Örneğin, zamanında Enver Paşa, Huruf-u Munfasıla'yı icat edip dilde devrim yaptığında Atatürk tarafından eleştirilmiştir.
Hatta Pan-Turancılık gibi boş hayaller peşinde koştuğunu da dile getirmiştir.
Fakat iktidara geçtiğinde eleştirdiği kişi hâline gelmiştir. Siyaset tam olarak böyle bir şeydir.

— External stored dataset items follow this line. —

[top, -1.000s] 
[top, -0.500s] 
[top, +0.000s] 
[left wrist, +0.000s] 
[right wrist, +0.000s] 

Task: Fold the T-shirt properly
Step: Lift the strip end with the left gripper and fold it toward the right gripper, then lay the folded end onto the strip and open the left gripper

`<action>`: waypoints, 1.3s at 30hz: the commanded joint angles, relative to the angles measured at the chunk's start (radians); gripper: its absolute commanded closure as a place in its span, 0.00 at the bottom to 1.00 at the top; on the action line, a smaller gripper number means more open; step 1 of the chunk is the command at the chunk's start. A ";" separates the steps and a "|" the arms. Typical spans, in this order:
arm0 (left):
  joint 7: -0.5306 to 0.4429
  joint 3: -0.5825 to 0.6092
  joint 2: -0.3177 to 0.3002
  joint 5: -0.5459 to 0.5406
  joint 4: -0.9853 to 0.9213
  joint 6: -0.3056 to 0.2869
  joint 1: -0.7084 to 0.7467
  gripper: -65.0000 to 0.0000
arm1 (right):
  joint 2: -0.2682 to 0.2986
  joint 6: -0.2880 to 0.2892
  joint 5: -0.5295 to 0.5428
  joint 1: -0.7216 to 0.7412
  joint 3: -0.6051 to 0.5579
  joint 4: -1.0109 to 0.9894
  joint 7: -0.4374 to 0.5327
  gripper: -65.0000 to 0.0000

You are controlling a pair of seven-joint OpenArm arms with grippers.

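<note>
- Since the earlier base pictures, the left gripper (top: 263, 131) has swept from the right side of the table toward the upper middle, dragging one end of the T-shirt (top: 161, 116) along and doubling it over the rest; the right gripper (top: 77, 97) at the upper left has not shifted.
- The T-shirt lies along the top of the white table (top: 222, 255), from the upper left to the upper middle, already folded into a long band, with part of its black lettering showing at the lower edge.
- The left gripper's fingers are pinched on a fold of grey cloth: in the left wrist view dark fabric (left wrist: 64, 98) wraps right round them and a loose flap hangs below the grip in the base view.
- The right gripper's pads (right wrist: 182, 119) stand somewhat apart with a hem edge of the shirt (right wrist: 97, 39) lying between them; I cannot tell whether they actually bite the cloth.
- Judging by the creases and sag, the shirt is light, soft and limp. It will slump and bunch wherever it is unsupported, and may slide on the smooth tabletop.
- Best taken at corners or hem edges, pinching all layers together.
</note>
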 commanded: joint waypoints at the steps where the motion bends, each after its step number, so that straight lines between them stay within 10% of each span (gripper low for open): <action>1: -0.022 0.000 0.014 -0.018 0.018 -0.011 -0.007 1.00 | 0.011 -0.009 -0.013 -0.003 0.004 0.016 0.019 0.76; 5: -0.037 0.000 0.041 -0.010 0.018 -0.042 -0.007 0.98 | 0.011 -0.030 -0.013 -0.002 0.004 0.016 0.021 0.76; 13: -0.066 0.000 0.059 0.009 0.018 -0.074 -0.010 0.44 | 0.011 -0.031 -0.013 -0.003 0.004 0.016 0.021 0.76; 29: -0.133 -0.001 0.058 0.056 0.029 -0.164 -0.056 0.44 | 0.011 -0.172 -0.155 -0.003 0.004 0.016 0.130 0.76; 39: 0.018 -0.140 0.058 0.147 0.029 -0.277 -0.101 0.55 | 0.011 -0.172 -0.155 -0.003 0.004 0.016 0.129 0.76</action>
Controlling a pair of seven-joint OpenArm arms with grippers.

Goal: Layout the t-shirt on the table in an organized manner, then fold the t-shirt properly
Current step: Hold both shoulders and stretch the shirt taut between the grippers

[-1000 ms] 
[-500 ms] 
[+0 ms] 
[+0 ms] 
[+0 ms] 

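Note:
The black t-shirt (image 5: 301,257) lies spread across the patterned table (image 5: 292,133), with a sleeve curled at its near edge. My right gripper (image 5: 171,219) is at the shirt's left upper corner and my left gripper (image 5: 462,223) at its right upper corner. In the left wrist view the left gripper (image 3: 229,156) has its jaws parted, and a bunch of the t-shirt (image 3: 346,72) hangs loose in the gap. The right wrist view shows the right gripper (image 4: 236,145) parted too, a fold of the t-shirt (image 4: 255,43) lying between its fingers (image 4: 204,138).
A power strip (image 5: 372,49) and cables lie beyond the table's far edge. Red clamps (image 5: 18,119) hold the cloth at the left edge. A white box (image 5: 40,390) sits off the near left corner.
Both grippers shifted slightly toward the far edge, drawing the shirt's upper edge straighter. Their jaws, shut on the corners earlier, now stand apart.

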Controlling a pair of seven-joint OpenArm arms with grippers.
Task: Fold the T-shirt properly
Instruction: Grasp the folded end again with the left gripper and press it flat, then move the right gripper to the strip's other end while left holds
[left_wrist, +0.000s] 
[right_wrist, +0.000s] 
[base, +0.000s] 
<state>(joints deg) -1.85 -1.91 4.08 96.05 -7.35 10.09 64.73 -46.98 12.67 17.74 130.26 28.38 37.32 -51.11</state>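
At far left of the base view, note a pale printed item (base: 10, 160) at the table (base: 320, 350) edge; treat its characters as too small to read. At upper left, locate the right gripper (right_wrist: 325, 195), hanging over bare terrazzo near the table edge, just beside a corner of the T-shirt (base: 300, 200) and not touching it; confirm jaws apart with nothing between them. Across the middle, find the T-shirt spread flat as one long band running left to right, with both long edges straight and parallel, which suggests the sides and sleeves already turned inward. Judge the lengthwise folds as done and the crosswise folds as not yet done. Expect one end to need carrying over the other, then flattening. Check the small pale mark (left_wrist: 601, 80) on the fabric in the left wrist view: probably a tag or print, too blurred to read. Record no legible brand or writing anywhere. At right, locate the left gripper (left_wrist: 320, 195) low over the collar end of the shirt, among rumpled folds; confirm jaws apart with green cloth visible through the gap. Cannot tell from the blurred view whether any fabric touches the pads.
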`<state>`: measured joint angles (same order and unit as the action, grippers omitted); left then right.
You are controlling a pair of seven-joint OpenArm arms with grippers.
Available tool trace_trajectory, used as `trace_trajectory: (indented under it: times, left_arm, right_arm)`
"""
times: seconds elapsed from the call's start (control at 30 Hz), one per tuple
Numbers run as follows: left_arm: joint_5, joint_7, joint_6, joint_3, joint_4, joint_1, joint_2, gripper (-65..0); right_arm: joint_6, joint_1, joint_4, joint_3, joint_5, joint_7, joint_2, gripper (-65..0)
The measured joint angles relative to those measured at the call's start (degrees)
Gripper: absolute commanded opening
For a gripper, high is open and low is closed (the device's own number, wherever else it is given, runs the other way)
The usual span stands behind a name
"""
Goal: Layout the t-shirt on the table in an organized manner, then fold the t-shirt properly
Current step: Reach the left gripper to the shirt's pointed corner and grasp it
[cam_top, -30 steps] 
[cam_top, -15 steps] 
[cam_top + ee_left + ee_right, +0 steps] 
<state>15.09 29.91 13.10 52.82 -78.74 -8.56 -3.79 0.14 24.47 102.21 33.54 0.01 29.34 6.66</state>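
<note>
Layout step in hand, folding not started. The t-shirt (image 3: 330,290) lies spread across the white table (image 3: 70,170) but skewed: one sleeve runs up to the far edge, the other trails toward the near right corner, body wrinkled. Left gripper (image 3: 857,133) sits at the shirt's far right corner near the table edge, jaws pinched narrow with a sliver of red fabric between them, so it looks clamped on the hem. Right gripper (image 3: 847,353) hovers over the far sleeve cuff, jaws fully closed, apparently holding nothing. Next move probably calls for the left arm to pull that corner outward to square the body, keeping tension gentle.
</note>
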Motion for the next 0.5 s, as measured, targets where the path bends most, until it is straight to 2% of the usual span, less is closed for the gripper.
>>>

Arkadaşlar bu yazdığım bu konuyu açan ve burada yorum yazan herkese bir uyarı olsun ,

TCK md. 125-131 - (TCK md.125/1-2-3), Ceza Genel Kurulu – 2014/386 karar, Yargıtay 9. Ceza Dairesi - 2014/5495 , Yargıtay 18. CD. 2015/12196 karar , Yargıtay Ceza Genel Kurulu 2014/54 karar ,Yargıtay 18.CD - 2016 / 14515 karar,Yargıtay 16.CD - Karar No:2015/3294,Yargıtay 18.CD - Karar No:2015 / 14094,Yargıtay 18.CD - Karar No:2015 / 10563, TCK-301. Madde 1-2-3-4, MADDE 301 , gereğince alınan kararlar ve kanunların şu sıralar sert bir şekilde uygulandığını , Yargıtay'ın bazı hadiseler üstüne almış olduğu kararlar doğrultusunda bu durumdan bir sürü kişinin başı yandı.

İster Vahdettin ister Enver Paşa olsun , temsil ettikleri devlet ve ordu bellidir. Bu hususlarda ''Hain'' gibi bir nitelendirme yapmak kanuna aykırıdır. Sizler şahısa söylüyor olabilirsiniz fakat temsil ettikleri kurum ve devlete hakaret etmiş bulunuyorsunuz kanunlarca.
Bilginize...
Sarıkamış diyorum baska birsey demiyorum.